Start of Material to process
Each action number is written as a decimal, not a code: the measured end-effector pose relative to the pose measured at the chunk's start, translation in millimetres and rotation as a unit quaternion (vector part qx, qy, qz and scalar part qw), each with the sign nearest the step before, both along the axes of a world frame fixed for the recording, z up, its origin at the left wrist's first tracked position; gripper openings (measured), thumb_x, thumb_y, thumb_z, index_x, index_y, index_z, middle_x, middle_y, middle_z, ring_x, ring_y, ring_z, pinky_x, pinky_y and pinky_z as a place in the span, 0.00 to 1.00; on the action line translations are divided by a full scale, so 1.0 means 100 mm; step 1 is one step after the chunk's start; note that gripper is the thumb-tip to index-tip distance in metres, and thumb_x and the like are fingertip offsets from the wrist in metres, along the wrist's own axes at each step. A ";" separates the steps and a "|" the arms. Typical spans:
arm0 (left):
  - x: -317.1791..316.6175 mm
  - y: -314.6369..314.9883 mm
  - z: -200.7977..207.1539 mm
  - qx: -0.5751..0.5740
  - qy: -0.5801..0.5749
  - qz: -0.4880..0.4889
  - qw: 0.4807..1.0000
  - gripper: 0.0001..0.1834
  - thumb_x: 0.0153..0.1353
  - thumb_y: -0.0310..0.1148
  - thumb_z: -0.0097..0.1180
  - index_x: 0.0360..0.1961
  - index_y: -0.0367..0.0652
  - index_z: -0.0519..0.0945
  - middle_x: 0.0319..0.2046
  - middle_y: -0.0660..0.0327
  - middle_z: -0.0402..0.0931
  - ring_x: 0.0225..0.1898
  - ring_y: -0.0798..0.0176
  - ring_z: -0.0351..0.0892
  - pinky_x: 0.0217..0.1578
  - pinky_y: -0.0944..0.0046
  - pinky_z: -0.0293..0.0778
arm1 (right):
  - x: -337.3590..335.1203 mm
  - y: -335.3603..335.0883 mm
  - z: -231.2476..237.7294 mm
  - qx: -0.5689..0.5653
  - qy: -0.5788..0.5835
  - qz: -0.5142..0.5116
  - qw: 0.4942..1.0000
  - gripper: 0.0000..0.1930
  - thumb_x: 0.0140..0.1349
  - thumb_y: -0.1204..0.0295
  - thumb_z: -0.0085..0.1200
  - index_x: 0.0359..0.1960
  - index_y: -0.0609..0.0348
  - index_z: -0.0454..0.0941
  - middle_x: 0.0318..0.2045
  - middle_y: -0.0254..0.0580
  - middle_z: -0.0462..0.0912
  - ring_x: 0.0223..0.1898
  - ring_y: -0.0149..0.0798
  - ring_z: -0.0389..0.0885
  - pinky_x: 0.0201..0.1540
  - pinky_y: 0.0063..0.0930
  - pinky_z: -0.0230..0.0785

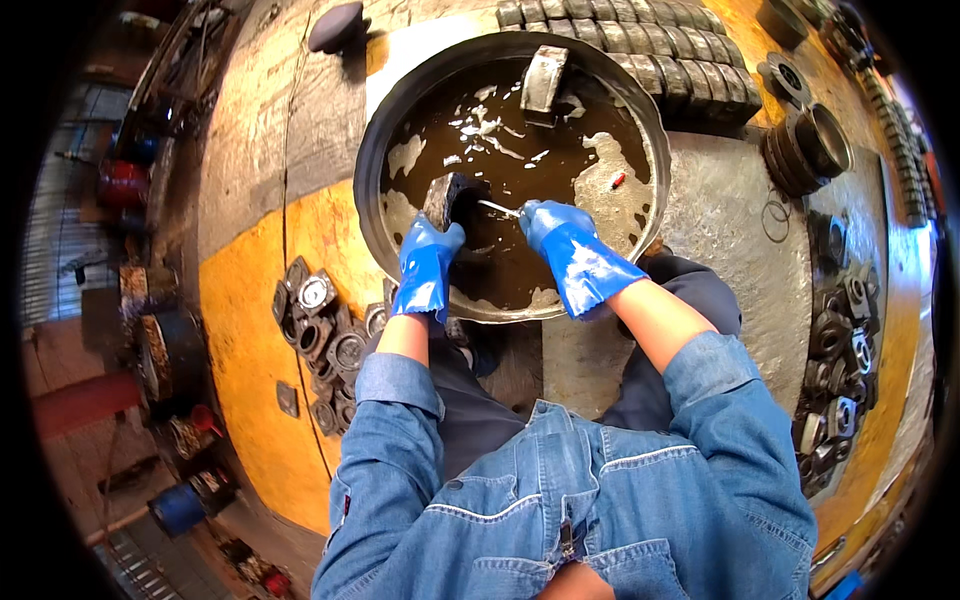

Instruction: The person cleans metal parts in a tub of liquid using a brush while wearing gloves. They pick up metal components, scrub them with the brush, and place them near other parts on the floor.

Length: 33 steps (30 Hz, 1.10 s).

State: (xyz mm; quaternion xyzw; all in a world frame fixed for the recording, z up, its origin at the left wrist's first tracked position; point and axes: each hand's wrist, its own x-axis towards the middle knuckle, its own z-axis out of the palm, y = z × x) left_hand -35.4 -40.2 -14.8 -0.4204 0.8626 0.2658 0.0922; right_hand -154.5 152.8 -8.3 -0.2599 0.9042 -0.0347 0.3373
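A large round metal basin of brown, foamy liquid stands in front of me. My left hand, in a blue rubber glove, is closed round a dark metal block over the liquid near the basin's left side. In the other blue glove, my right hand grips a thin metal rod tool; its handle is hidden in my fingers. The rod points left toward the block's dark hollow side. A second metal block, pale on top, leans at the basin's far rim. A small red object lies in foam at the right.
Rows of similar metal blocks stand beyond the basin at the right. Large metal rings are stacked farther right. Flanged castings lie in a heap at the left, with more castings along the right. A dark rounded object stands far left.
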 end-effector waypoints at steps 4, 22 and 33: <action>0.05 0.04 -0.03 0.011 0.007 0.051 0.999 0.38 0.55 0.50 0.61 0.60 0.30 0.77 0.55 0.34 0.81 0.59 0.36 0.81 0.62 0.48 0.75 | 0.08 -0.11 0.04 0.039 0.014 0.015 0.999 0.15 0.73 0.68 0.47 0.56 0.53 0.83 0.50 0.49 0.89 0.52 0.52 0.89 0.52 0.54 0.81; 0.01 0.05 0.02 0.028 -0.052 -0.013 0.998 0.49 0.52 0.52 0.64 0.70 0.29 0.69 0.60 0.35 0.78 0.63 0.38 0.79 0.66 0.51 0.73 | 0.17 -0.11 -0.01 0.117 0.018 0.032 0.992 0.16 0.73 0.69 0.44 0.54 0.59 0.81 0.49 0.53 0.89 0.52 0.53 0.89 0.50 0.51 0.81; -0.05 0.09 0.15 0.001 -0.045 -0.053 0.998 0.42 0.54 0.49 0.63 0.63 0.29 0.73 0.53 0.32 0.81 0.57 0.35 0.82 0.61 0.48 0.76 | 0.21 -0.12 -0.03 0.103 -0.022 0.032 0.994 0.15 0.70 0.73 0.49 0.55 0.59 0.81 0.53 0.52 0.88 0.54 0.56 0.88 0.51 0.61 0.80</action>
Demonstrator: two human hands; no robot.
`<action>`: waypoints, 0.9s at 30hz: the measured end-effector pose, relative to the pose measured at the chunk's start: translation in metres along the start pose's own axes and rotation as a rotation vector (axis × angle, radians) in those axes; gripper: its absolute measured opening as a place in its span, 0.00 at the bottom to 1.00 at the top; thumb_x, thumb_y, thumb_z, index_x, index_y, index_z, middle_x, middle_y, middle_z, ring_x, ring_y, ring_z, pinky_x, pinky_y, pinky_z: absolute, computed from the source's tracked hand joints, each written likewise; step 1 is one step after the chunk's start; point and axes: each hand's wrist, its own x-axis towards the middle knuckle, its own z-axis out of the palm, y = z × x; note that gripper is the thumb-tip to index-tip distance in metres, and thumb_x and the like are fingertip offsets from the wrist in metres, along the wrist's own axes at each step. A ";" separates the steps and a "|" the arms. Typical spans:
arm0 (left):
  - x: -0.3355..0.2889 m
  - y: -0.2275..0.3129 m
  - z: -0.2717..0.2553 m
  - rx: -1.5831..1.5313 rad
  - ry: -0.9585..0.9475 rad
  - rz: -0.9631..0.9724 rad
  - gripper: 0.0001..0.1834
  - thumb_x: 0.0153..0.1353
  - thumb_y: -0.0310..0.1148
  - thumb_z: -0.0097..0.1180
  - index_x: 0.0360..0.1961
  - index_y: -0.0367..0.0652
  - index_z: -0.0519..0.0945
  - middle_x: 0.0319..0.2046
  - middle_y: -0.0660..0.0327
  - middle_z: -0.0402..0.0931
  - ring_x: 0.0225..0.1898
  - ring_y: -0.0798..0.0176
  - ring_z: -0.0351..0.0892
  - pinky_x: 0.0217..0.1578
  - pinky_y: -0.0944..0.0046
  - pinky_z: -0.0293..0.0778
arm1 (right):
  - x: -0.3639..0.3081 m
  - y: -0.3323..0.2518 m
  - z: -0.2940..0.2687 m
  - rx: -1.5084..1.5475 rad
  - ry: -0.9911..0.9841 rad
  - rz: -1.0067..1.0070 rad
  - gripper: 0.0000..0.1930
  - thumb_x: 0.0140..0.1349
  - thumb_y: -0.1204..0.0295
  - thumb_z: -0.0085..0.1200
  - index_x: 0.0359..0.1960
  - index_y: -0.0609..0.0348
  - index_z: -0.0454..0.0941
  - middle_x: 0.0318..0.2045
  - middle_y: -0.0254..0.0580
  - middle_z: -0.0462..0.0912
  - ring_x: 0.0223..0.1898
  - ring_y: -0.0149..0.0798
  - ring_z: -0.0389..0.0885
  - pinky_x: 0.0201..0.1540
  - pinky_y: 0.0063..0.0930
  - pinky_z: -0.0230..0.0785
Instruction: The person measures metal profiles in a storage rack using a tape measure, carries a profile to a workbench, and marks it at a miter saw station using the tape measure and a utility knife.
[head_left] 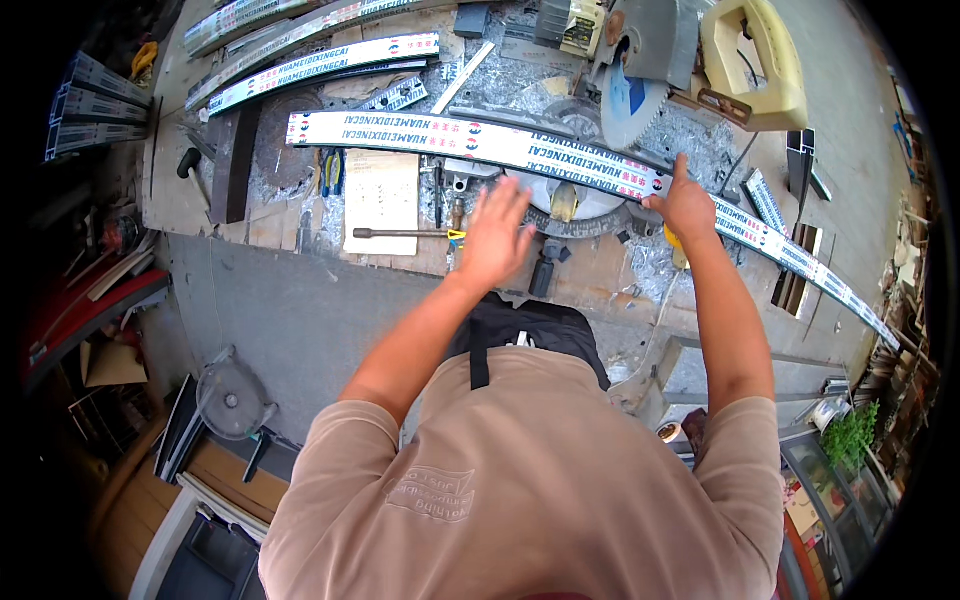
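A long metal profile [400, 132] wrapped in white printed film lies across the bench and over the base of a mitre saw [592, 222]. My right hand [690, 208] grips its near edge, thumb on the film and index finger reaching over the far side. My left hand [496, 232] is raised just on the near side of the profile, fingers spread and slightly blurred, holding nothing. Beyond the profile stands the round saw blade [632, 112], with the cream saw handle [790, 90] to its right. Whether the blade turns, I cannot tell.
Several more wrapped profiles [330, 70] lie at the far left. Near my left hand are a sheet of paper [382, 195], a dark rod [400, 233] and pliers [331, 172]. Metal shavings cover the bench [300, 255]. A fan [232, 395] stands on the floor at left.
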 end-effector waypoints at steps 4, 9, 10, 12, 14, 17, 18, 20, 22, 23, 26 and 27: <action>0.032 -0.003 0.003 0.197 0.379 -0.145 0.29 0.73 0.42 0.59 0.70 0.41 0.77 0.72 0.43 0.72 0.78 0.45 0.65 0.79 0.37 0.52 | 0.000 0.004 0.000 0.017 0.013 -0.032 0.64 0.52 0.46 0.78 0.83 0.60 0.50 0.47 0.61 0.90 0.47 0.59 0.92 0.49 0.48 0.84; 0.006 0.032 -0.001 0.039 -0.245 0.217 0.18 0.71 0.42 0.64 0.58 0.49 0.86 0.40 0.53 0.89 0.42 0.55 0.90 0.69 0.50 0.71 | -0.008 -0.004 0.005 0.053 0.058 -0.076 0.61 0.57 0.44 0.74 0.83 0.61 0.51 0.44 0.62 0.91 0.46 0.60 0.92 0.47 0.49 0.84; 0.001 0.043 -0.006 -0.184 -0.269 -0.036 0.18 0.70 0.39 0.66 0.58 0.47 0.86 0.36 0.54 0.88 0.37 0.58 0.88 0.61 0.55 0.76 | -0.019 -0.016 0.001 0.182 0.062 -0.086 0.58 0.60 0.44 0.71 0.83 0.61 0.52 0.42 0.62 0.90 0.44 0.60 0.91 0.46 0.50 0.83; -0.005 0.056 -0.009 -0.605 -0.226 -0.347 0.20 0.66 0.34 0.71 0.58 0.44 0.85 0.33 0.59 0.86 0.33 0.65 0.84 0.47 0.63 0.80 | -0.050 -0.039 -0.001 0.437 0.073 -0.165 0.53 0.67 0.42 0.64 0.82 0.63 0.54 0.33 0.62 0.89 0.40 0.63 0.90 0.43 0.51 0.80; -0.007 0.056 0.003 -0.937 -0.070 -0.313 0.23 0.66 0.29 0.72 0.61 0.41 0.81 0.38 0.64 0.83 0.39 0.71 0.81 0.44 0.64 0.80 | -0.079 -0.064 0.001 0.618 -0.115 -0.211 0.48 0.72 0.42 0.58 0.81 0.65 0.57 0.33 0.60 0.89 0.40 0.61 0.91 0.45 0.48 0.80; -0.007 0.051 0.006 -1.193 -0.300 -0.245 0.21 0.70 0.31 0.70 0.60 0.38 0.80 0.43 0.61 0.83 0.43 0.69 0.80 0.48 0.63 0.79 | -0.097 -0.083 0.044 0.845 -0.231 -0.317 0.47 0.77 0.40 0.51 0.81 0.68 0.56 0.42 0.63 0.89 0.47 0.58 0.90 0.53 0.44 0.78; -0.012 0.047 0.005 -1.126 -0.286 -0.187 0.21 0.70 0.32 0.69 0.60 0.38 0.79 0.43 0.61 0.83 0.44 0.69 0.80 0.48 0.62 0.80 | -0.104 -0.095 0.049 0.876 -0.270 -0.338 0.48 0.77 0.38 0.49 0.81 0.69 0.55 0.49 0.68 0.87 0.54 0.59 0.88 0.59 0.44 0.75; -0.023 0.035 0.004 -1.046 -0.336 -0.170 0.20 0.72 0.34 0.68 0.59 0.36 0.79 0.43 0.61 0.84 0.45 0.67 0.81 0.48 0.61 0.80 | -0.114 -0.114 0.045 0.899 -0.351 -0.336 0.48 0.77 0.37 0.47 0.81 0.68 0.55 0.57 0.73 0.83 0.63 0.62 0.83 0.65 0.43 0.72; -0.024 0.029 -0.020 -1.004 -0.422 -0.141 0.19 0.71 0.33 0.69 0.58 0.36 0.80 0.42 0.60 0.85 0.44 0.68 0.81 0.47 0.61 0.80 | -0.122 -0.125 0.035 0.935 -0.436 -0.314 0.49 0.78 0.36 0.46 0.82 0.68 0.54 0.61 0.75 0.81 0.67 0.62 0.80 0.67 0.42 0.71; -0.024 0.025 -0.029 -0.965 -0.516 -0.105 0.19 0.71 0.33 0.70 0.57 0.35 0.80 0.42 0.60 0.85 0.43 0.68 0.81 0.47 0.61 0.80 | -0.124 -0.130 0.032 0.909 -0.488 -0.336 0.49 0.78 0.36 0.46 0.82 0.68 0.54 0.62 0.74 0.81 0.67 0.62 0.80 0.68 0.42 0.70; -0.030 0.011 -0.033 -0.910 -0.600 -0.185 0.16 0.70 0.33 0.70 0.51 0.35 0.81 0.41 0.59 0.86 0.43 0.68 0.82 0.47 0.61 0.80 | -0.128 -0.140 0.041 0.864 -0.502 -0.446 0.49 0.77 0.36 0.46 0.82 0.67 0.54 0.63 0.73 0.80 0.68 0.61 0.79 0.69 0.42 0.69; -0.034 0.009 -0.035 -0.964 -0.582 -0.190 0.14 0.70 0.33 0.70 0.49 0.35 0.81 0.41 0.59 0.86 0.43 0.67 0.82 0.47 0.61 0.80 | -0.128 -0.144 0.048 0.852 -0.463 -0.524 0.49 0.77 0.35 0.46 0.82 0.66 0.53 0.63 0.72 0.80 0.68 0.62 0.79 0.69 0.43 0.68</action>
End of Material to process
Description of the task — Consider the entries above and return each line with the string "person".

Reply to the exercise —
Instruction: The person cleans metal parts in a tub of liquid using a brush while wearing gloves. They pick up metal components, scrub them with the brush, and place them near other parts on the floor.
Instruction: The person measures metal profiles in a storage rack using a tape measure, carries a profile to a workbench, and marks it at a miter saw station using the tape measure and a utility knife.

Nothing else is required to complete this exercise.